This is a week of emotional overload for me. On the happy side, yesterday was the 25th anniversary of the day I met John. He sent me a bouquet of 25 roses. I posted a joyous picture of us on Twitter and got over 100 likes. But on the flip side, I am feeling deep sadness about the Shadow Lodge party at the end of this week, the one we will be missing. John and I decided to celebrate our anniversary this coming weekend, in hopes that it will distract me from thinking about the party and our friends.
But today, on what was his birthday, I’m thinking of my big brother, who passed away in 1972.
For those who have lost someone, you know this: You never forget. Time softens, dulls the pain, settles the anguish into a quiet background sadness that never quite goes away, like a scar.
Some deaths, like the passing of parents, are a rite of passage. You know they’re coming, and they still suck, but they are expected. But the sudden death of a 22-year-old is not. My life was forever changed that day. I saw my parents gutted with grief. They had lost their firstborn, their happy, curious, talented boy with so much promise. And here I was, left to pick up the slack alone. To deal with things I was way too damn young to deal with. I mean, Jesus Christ… for several years after his death, my mother would give me a present on Mother’s Day. She’d always say the same thing: “If it weren’t for you, I wouldn’t be a mother.” Yeah, that wasn’t heart-wrenching at all.
Memories of Ken are fragmented, blurred over many years. He was a popular kid in high school; his friends were always coming over. Every year on his birthday, he had a massive party. The house exploded with teenagers and music. My mother once cooked beef stroganoff for 65 kids. The living room was packed with bodies, and some of them spilled out the front door and out on the lawn, into the street. But mine wasn’t one of them. I was never allowed in the room. Teenagers don’t want a pesky little girl among them.
I could watch from the staircase. But I couldn’t enter. Which broke my heart, every year. Except the year of his 18th birthday, his last year at home, his final party. At long last, I was allowed to join. I sat quietly off to the side, sipping a soda, in awe of everything going on around me, watching my brother’s band play, my head bursting with noise and sensations.

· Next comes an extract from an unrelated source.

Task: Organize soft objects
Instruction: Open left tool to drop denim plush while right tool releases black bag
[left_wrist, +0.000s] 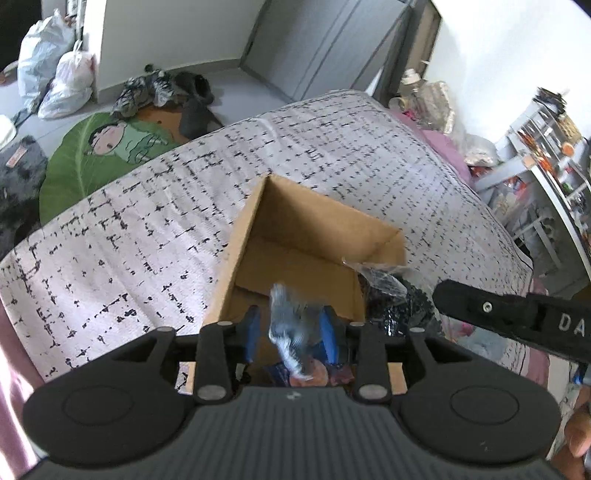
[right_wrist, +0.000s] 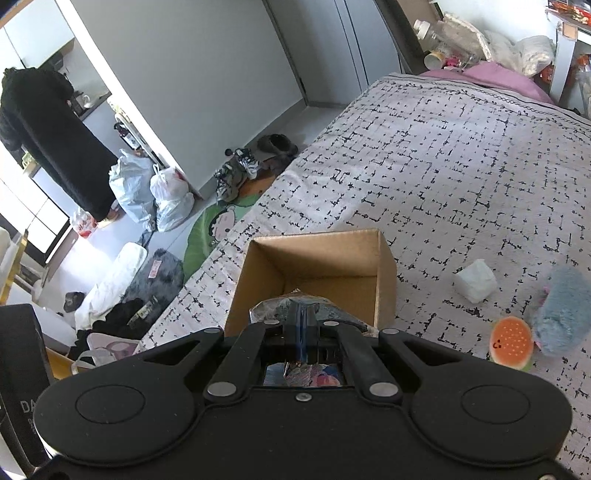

His friends mostly ignored me, but a few of them were nice, commenting about how I got to “hang out with the big kids” tonight.
Never forgot that… I felt included. I felt a part of, that night. And of course, I never had parties like his. I was an isolated loner with eating disorders in my teens.

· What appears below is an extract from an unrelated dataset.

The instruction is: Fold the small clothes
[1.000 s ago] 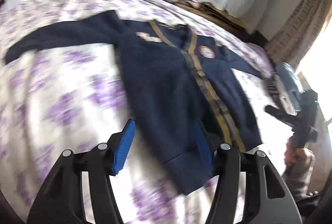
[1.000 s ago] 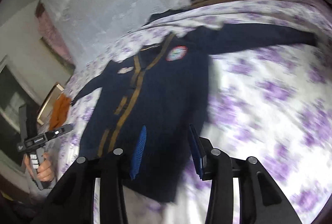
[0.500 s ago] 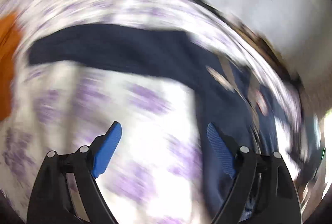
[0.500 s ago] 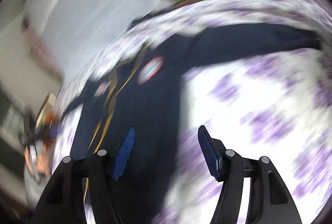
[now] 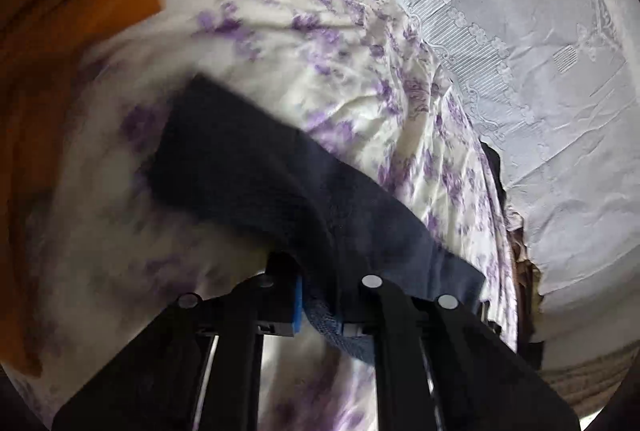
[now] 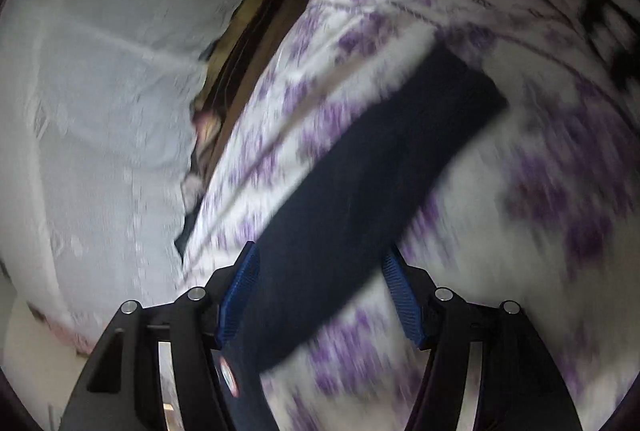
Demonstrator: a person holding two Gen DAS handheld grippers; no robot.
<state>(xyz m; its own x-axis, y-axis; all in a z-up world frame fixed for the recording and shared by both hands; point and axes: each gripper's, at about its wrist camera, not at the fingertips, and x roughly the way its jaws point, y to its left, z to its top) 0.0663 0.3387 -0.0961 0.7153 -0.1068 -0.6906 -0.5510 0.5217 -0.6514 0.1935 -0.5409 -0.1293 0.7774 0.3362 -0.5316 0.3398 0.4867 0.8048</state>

I remember he gave me the first record album I ever got. What was it? Of course. “Something New” by the Beatles.
I remember him trying to gross me out, telling me that chocolate mousse was actually made from the pancreas of a moose.

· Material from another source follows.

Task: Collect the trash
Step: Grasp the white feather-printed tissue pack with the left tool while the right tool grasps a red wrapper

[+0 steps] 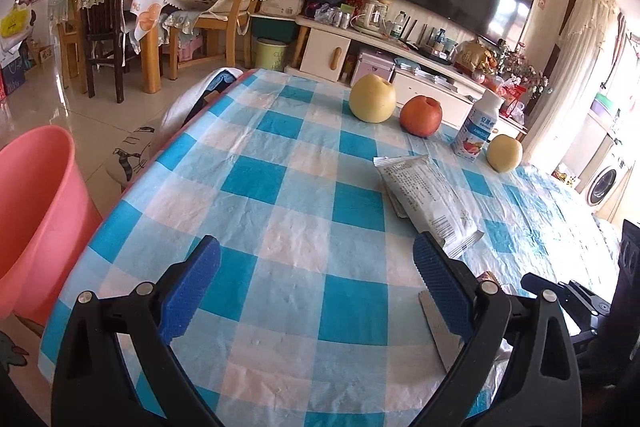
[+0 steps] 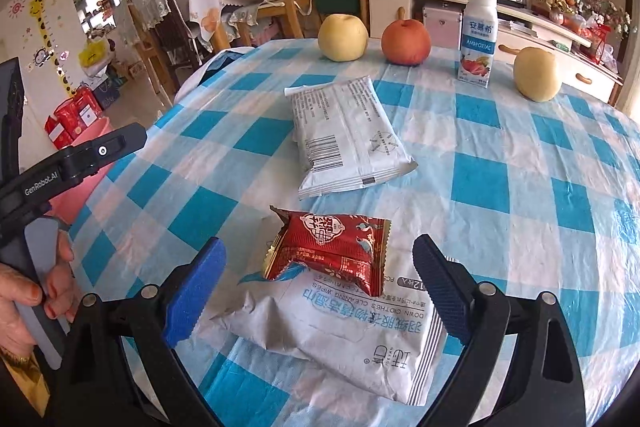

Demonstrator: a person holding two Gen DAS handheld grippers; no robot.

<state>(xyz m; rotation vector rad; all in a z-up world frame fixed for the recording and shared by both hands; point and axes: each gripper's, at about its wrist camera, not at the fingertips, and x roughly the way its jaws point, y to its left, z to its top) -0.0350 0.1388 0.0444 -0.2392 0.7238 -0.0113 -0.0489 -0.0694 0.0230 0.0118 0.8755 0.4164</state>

I remember hearing him sing “Why Don’t We Do It In The Road?” and I asked him, “Do what?” He didn’t answer me.
I am an atheist. I don’t believe in heaven or any afterlife — when you die, you’re gone. But… sometimes I wish I could believe that our loved ones are on another plane, reuniting. I have images of my dad, mom and brother together again, a tight unit like they were in the years before I was born, before divorce broke us apart. My dad is clowning with my brother, singing him his song parodies (for example, he’d sing “My Boy Ken” to the tune of “My Boy Bill,” a song from the musical Carousel). Probably telling him dirty jokes too, and yanking my mother’s chain. (“Mommy makes her meatballs, taste like people’s feet balls.”) Yes, he really said that; he had a whole little song about it. And Mom would be saying to Ken, “For God’s sake, get those wings trimmed already.”
Even after all these years, I wonder about what could have been. What kind of man Ken would have turned out to be. Would we have been close? Would I have been an aunt? Would we have talked; would he have given me perspective on our parents? And… every time I hear Stevie Ray Vaughan’s “Look At Little Sister,” I think of Ken. What would he have thought of his little sister, and who she grew up to be? Would I have ever shared Erica Scott with him?
So many questions, unanswered.
Tomorrow, I’ll put these memories away, back on their shelf. But for today, they surround me.
Like I said, a week of many feels.
Thanks for reading.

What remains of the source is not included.